A list can be updated unlike a tuple and this characteristic is the only difference between the two. Lists are mutable objects i.e. the objects that can be updated in the same memory location. Just as the immutable objects(a tuple for example) have their use cases similarly the mutable objects are extremely useful too and these are in fact used more in data science due to their updation property.

Performing the Operations on a list

First, let’s check out what are the various operations we can perform on a list.

print(dir(list))
Data Structures in Python

Consider the following list :

list6=[55,(-6,-5,-4),7,'Index',['A','B','C']]

Find the index of an element

To determine the index of element 7 in the list :

list6.index(3)

Adding elements to a list

We can add the elements at any position in the list, however, to add elements at the end we have special functions.

list6.append(69) # adds one element (value : 69) at the end
print(list6)
t6=(200,'Python',True,800,200)
list6.append(t6) #adds one element (object : t6 , a tuple) at the end
print(list6)

We have another method named extend, let’s try that out!

list6.extend(78) #want to add the value 78 at the last position

We get an error ! Why? The extend method works only on the iterables i.e objects on which we can iterate upon.

l7=[1,2,3,4,5]
list6.extend(l7) #want to add the values of list l7 as individual values in list6 
print(list6)

Removing elements from a list

We can remove any element from a list by specifying the value we want to remove, however, to remove the last element we have a specific function pop(). It displays the last element of the list and removes it permanently from the list. It can also be used to remove a particular element from the list with regard to the position.

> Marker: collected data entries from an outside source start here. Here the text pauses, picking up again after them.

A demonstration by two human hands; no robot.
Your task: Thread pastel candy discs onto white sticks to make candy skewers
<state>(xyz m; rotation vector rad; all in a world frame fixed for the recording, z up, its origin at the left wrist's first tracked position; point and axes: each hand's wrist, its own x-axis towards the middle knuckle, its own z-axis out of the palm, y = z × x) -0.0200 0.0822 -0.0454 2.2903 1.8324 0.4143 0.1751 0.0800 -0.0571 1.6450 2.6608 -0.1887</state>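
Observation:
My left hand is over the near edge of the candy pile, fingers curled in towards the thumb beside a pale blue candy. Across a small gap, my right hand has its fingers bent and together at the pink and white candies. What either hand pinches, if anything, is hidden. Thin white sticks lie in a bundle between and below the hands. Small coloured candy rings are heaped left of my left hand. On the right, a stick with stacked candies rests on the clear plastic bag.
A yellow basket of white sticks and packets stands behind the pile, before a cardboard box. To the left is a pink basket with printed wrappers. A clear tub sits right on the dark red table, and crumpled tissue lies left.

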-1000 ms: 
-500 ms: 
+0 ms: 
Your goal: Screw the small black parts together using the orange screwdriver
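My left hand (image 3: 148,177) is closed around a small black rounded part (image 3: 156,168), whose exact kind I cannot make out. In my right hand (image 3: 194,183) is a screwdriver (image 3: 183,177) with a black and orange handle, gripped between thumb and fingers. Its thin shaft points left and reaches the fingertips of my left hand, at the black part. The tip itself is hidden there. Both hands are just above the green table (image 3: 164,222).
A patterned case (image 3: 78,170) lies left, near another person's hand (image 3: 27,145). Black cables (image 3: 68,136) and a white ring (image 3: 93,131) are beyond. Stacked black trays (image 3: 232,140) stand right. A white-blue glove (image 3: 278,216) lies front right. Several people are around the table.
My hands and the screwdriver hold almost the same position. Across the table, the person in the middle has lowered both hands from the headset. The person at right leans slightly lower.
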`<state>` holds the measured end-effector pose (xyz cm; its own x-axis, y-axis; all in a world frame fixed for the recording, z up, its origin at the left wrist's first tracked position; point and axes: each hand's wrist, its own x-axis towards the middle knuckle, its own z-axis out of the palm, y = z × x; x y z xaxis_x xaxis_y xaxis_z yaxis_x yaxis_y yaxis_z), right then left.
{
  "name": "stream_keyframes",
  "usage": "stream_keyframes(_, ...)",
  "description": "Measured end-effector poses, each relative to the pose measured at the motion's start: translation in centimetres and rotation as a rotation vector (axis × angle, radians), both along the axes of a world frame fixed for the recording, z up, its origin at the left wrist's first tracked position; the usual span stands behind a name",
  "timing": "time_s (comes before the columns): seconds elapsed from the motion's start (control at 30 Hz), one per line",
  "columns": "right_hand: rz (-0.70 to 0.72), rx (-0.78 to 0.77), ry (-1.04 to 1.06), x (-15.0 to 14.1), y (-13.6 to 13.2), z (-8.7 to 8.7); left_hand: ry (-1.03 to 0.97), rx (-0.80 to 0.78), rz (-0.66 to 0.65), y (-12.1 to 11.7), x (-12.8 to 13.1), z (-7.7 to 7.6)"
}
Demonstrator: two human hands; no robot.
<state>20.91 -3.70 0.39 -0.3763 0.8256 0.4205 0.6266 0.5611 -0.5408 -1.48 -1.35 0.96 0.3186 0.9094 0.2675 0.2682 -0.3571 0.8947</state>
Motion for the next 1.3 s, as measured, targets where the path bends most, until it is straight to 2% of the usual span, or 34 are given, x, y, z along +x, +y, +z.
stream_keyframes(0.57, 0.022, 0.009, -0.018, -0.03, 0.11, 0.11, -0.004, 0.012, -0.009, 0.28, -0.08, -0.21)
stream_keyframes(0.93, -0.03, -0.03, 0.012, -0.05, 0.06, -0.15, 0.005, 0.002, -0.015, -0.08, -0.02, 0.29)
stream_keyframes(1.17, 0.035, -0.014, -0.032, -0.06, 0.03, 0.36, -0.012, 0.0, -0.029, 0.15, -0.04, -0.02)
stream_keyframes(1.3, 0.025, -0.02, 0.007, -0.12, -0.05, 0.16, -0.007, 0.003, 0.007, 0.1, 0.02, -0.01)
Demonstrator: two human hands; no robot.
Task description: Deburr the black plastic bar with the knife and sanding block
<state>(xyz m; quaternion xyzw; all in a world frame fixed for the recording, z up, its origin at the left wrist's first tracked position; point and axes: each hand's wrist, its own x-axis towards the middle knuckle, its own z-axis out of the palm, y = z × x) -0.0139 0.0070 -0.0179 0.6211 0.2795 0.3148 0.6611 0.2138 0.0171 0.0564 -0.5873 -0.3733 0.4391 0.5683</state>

list6.pop() #to remove the last element

print(list6)

list6.pop(4) #displays the element with index as 3 and removes it permanently

print(list6)

Let’s remove some specific elements by mentioning them. We will use the remove() function for this which removes the first occurrence of the passed value permanently from the list.

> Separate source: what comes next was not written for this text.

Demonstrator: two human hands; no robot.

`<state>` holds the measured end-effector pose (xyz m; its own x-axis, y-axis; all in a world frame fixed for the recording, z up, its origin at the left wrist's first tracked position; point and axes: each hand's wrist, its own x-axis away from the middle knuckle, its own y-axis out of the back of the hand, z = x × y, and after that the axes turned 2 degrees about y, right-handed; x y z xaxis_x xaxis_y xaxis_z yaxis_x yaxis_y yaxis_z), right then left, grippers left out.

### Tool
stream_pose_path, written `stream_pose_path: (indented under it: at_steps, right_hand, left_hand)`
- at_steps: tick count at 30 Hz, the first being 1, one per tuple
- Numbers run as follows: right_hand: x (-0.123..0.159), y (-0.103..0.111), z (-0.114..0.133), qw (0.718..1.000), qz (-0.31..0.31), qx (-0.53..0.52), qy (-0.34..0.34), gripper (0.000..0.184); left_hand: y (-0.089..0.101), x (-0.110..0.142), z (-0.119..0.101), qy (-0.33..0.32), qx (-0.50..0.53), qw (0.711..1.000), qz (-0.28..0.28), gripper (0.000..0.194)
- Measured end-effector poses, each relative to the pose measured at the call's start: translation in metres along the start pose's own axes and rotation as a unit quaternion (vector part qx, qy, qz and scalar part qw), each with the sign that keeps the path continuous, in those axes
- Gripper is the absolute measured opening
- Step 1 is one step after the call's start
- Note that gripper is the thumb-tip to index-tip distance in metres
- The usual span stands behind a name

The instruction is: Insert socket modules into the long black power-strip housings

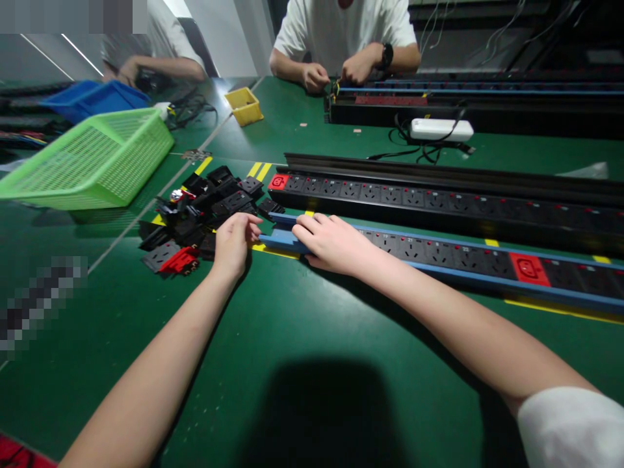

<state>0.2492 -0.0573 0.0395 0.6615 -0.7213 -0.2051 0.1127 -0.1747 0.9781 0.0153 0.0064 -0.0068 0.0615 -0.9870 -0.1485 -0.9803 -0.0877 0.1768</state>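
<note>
A long blue rail fitted with black socket modules and one red socket lies across the table. My right hand rests over its left part, with the fingers bent across the rail and the thumb at the near edge. Just off the rail's left end is my left hand, beside a pile of loose black socket modules. Its fingers are curled towards the rail; whatever they hold, if anything, is hidden. A red module lies at the pile's near side.
Behind the rail lies a black socket strip with a red end socket. A green basket, blue bin and yellow box stand at the left. Across the table, a co-worker's hands are near a white power strip.
</note>
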Motion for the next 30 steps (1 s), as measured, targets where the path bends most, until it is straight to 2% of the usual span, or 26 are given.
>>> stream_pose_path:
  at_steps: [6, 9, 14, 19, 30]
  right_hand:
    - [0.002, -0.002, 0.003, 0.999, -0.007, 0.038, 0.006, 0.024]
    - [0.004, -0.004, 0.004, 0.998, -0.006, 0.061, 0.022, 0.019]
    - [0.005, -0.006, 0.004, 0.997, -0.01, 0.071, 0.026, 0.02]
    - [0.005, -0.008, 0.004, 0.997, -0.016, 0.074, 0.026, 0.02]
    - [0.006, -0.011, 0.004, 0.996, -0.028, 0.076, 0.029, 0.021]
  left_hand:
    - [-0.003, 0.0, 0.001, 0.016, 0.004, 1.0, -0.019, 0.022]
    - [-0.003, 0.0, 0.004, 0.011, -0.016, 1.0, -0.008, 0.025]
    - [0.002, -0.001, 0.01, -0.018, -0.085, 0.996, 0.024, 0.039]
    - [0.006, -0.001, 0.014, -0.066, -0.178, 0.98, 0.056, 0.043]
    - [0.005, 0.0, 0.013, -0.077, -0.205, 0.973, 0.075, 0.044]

list6.remove(7) #removes the first occurrence of 7 from the list
print(list6)

Sorting the elements of a list

For sorting the elements in a list we use the sort() function however remember that this works only on the lists with homogeneous data of numeric and string values only.

list7 = [97,22,-3,4,-5,61]
list7.sort()
print("list7 =", list7)
list8 = ['python','excel','R','tableau']
list8.sort()
print("list8 =", list8)

And by now we have covered the major operations that we frequently perform on lists. As mentioned earlier, let’s see tuple creation with lists.

Storing a list inside a tuple

list0=[1,2.5,'list',True,(1,'Demo',3),['Py',6,'Thon']]
tuple7 = (1 , 10.5, 'Python' , True , tuple5 , list0)
print(tuple7)

Converting a list to a tuple

list0=[1,2.5,'list',True,(1,'Demo',3),['Py',6,'Thon']]
tuple8 = tuple(list0)
tuple8

Accessing elements from a nested tuple

tuple8[4][1]

Important to note: All the basic data structures are iterable!

Since a list is iterable, we can use this property to perform mathematical operations on the individual elements of the list and to extract elements from a list based on certain conditions. This will help us to display the elements, update the existing list and create a new list as well. We will be using the methods discussed above.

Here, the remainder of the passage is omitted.